The Office for Government Policy Coordination (), OPC in short, is a government agency of South Korea consisting Prime Minister's Office with Prime Minister's Secretariat (PMS). It is led by a ministerial-level Minister for Government Policy Coordination unlike Chief of Staff to the Prime Minister who leads PMS and serves at a vice-ministerial level. The OPC Minister chairs the Vice Ministers' Council () which supports State Council which is composed of ministers and led by the President and often Prime Minister. Moreover, the OPC Minister is supported by two vice-ministerial Vice Ministers.

It was the first government agency to move its headquarters to Sejong in 2012.

It has Tax Tribunal and National Counter-Terrorism Center as its child agencies.

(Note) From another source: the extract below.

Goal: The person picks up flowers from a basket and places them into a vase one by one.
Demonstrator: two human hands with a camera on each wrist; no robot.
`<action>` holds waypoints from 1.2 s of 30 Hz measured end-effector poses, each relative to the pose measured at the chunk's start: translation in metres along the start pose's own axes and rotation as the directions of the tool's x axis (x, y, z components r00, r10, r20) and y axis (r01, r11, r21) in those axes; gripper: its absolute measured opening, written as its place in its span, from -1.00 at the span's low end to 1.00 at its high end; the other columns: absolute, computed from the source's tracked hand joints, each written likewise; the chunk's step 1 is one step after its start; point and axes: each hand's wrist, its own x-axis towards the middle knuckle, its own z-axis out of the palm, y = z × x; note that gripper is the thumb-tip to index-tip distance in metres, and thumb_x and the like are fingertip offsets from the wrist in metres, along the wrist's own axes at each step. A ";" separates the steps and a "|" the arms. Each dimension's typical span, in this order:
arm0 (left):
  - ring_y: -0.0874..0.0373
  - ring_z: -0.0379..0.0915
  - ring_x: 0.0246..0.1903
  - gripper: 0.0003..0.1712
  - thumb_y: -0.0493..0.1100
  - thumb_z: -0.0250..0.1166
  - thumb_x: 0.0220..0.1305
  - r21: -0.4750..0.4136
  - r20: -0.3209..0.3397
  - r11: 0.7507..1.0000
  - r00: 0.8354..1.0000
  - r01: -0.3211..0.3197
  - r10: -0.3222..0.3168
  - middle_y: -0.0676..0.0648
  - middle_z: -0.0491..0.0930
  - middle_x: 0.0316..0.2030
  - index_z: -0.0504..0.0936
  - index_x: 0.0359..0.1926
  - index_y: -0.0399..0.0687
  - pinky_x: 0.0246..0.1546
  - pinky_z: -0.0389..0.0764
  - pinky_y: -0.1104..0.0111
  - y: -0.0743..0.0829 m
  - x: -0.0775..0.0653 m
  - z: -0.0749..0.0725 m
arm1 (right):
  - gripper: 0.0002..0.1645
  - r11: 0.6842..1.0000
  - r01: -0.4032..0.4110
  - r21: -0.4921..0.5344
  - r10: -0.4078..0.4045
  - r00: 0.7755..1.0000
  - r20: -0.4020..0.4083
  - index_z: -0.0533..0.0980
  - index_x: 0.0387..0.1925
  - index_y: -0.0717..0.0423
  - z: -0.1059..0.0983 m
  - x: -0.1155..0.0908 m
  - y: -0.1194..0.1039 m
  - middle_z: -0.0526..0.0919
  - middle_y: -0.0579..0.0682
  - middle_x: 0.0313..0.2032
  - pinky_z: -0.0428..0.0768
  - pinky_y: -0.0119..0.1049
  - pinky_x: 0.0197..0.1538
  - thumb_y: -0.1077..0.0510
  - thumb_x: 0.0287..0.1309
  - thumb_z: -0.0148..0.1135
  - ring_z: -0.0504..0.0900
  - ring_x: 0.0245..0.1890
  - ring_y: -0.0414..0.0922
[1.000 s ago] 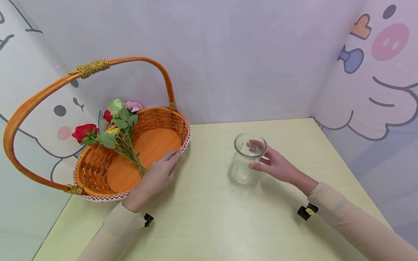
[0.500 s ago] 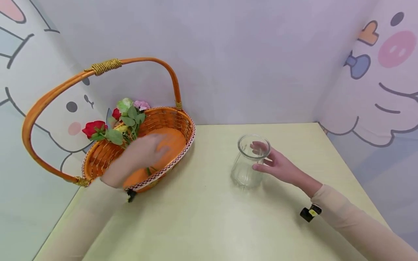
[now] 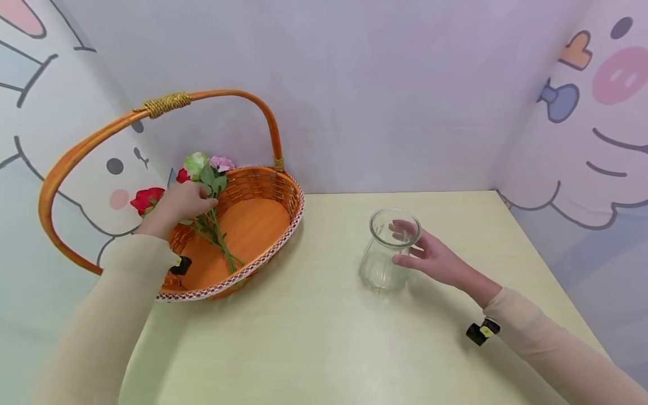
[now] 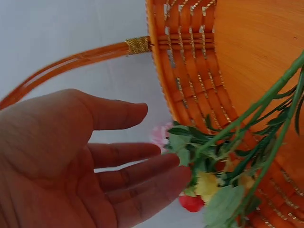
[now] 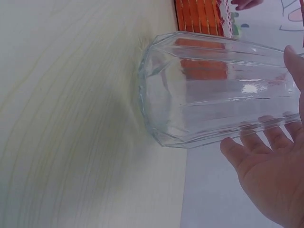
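Left hand [image 3: 186, 201], in a beige sleeve [image 3: 134, 261], is reaching over the left part of an oval orange woven basket [image 3: 263, 219] with an arched handle [image 3: 273, 132]; its fingers are extending loosely, thumb spread apart, holding nothing, and lying close to a bunch of flowers. Contact unclear. The bunch is leaning across the basket's left side, long green stems [image 3: 220, 243] resting inside: a red rose [image 3: 147, 199], a pale green bloom [image 3: 195, 165] and a pink bloom [image 3: 221, 163] are showing near the rim, a yellow bloom [image 4: 206, 186] in the left wrist view. Right hand [image 3: 430, 260] is holding a clear, ribbed glass vase [image 3: 383, 271] by its upper side, thumb on the near side, fingers curving behind the glass. The vase is standing upright on the pale wooden surface [image 3: 324, 343], well apart from the basket. A white backdrop [image 3: 379, 101] is rising behind.
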 end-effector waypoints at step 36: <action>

It also oversees many government-funded research institutes, which mostly reside in Sejong, including Korea Development Institute and OECD Korea Policy Center.

History 
Its history can be traced back to 1973 when the Administrative Coordination Office was established. In 1998 the Office changed its name to the Office for Government Policy Coordination which is used by today. In 2008 the Office was merged with Prime Minister's Secretariat into the Prime Minister's Office. In 2013 it was unmerged and restructured to form the Prime Minister's Office together with PMS.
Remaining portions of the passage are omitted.